WORK TASK: Give the lines below again exactly, starting with the line that holds "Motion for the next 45" and going on through the line that holds "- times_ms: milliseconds".
____ ENTRIES PROVIDED
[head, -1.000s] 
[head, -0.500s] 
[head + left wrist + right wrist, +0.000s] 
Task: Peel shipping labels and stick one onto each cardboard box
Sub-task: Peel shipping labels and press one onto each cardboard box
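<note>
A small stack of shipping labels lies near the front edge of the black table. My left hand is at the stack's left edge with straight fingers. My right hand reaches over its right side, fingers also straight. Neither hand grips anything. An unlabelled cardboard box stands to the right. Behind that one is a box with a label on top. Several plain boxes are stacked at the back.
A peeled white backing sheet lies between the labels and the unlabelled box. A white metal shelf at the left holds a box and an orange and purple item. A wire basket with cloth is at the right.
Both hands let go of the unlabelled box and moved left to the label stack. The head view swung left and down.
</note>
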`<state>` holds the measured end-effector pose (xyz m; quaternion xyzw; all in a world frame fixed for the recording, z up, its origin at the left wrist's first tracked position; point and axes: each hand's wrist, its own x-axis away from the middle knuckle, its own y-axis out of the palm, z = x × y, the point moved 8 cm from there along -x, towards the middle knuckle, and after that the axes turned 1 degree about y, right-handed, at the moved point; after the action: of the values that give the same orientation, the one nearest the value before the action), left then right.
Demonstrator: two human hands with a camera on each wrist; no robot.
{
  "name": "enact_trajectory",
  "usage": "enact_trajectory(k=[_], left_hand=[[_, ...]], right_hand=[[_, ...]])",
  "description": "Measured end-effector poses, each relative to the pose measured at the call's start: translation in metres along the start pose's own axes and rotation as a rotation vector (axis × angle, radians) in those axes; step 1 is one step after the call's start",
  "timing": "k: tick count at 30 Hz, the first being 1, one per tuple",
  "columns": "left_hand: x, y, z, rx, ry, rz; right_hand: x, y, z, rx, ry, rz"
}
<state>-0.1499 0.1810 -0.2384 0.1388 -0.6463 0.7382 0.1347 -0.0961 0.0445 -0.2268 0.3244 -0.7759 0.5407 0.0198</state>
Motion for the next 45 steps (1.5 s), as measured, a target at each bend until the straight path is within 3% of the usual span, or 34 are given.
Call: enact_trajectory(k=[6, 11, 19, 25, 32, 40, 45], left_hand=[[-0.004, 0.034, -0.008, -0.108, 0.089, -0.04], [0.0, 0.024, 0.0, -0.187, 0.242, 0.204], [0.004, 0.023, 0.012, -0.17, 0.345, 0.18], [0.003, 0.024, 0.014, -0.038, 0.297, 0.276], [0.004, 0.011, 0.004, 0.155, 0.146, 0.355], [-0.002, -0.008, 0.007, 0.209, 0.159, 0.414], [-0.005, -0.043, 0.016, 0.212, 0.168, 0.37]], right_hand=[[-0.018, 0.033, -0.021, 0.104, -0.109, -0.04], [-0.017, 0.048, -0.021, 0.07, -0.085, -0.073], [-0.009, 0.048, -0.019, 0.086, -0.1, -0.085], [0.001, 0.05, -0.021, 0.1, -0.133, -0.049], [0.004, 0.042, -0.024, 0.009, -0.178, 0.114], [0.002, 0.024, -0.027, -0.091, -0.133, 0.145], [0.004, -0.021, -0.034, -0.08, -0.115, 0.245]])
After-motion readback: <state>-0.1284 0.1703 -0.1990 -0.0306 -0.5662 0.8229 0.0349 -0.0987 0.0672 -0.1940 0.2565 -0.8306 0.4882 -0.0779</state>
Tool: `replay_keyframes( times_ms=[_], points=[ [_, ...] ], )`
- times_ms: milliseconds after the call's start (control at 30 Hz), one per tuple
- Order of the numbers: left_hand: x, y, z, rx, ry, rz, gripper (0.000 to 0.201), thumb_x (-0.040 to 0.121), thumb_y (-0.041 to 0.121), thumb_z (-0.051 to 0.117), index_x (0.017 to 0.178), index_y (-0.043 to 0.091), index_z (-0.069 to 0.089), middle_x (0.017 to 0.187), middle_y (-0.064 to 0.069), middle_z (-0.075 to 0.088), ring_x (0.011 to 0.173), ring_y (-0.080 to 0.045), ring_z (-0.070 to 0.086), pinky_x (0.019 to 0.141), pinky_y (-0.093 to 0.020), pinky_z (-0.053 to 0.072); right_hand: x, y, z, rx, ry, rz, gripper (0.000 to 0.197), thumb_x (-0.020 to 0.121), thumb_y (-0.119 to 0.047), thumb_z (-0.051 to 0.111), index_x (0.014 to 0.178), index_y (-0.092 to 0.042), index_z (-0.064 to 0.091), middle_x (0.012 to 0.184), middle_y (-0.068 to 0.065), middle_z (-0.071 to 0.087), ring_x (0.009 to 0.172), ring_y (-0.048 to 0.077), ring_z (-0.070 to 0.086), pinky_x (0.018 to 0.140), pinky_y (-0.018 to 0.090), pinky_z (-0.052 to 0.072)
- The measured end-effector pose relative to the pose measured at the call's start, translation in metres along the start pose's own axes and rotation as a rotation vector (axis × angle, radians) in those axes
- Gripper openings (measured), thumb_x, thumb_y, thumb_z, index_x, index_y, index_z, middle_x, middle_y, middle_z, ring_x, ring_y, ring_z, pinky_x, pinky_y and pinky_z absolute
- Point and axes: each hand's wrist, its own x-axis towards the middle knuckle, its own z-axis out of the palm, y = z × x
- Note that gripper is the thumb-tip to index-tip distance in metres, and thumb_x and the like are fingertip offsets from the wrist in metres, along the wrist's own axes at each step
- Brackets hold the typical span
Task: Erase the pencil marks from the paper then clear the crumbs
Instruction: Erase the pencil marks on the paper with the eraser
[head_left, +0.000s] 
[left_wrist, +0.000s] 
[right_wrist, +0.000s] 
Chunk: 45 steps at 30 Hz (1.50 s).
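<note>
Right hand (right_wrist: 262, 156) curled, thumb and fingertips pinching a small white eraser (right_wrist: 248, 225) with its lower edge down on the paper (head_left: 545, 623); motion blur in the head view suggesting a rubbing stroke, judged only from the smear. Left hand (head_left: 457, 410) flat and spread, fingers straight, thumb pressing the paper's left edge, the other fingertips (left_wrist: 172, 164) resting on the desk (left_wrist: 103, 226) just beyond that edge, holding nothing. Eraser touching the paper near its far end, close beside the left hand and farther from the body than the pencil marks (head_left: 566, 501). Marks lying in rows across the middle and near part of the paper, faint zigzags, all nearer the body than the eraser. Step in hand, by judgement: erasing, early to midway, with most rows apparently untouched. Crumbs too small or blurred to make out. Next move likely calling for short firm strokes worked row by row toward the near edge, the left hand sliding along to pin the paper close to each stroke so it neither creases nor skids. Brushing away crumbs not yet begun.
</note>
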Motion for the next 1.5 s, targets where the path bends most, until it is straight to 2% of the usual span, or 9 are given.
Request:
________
SOLUTION FOR THIS EXERCISE:
Motion for the next 45 steps (1.5 s), as measured, a target at each bend until the straight path is within 3% of the usual span, or 34 are given.
Call: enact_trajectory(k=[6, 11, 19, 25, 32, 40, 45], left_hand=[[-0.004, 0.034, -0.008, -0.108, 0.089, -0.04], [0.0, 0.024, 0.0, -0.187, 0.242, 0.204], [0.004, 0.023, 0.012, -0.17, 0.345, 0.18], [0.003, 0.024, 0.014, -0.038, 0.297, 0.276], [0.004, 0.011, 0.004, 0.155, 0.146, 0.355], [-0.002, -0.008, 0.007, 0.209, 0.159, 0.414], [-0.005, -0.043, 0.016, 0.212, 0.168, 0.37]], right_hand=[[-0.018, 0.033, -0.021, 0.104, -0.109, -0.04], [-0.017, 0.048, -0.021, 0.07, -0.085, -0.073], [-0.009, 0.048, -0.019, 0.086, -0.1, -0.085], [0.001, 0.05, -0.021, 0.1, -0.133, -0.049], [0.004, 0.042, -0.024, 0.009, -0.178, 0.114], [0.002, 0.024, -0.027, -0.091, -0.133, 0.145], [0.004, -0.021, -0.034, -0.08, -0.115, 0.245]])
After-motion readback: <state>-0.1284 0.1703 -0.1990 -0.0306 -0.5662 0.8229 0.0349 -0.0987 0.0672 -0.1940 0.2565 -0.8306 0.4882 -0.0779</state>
Tool: `replay_keyframes( times_ms=[_], points=[ [_, ...] ], )`
- times_ms: milliseconds after the call's start (control at 30 Hz), one per tuple

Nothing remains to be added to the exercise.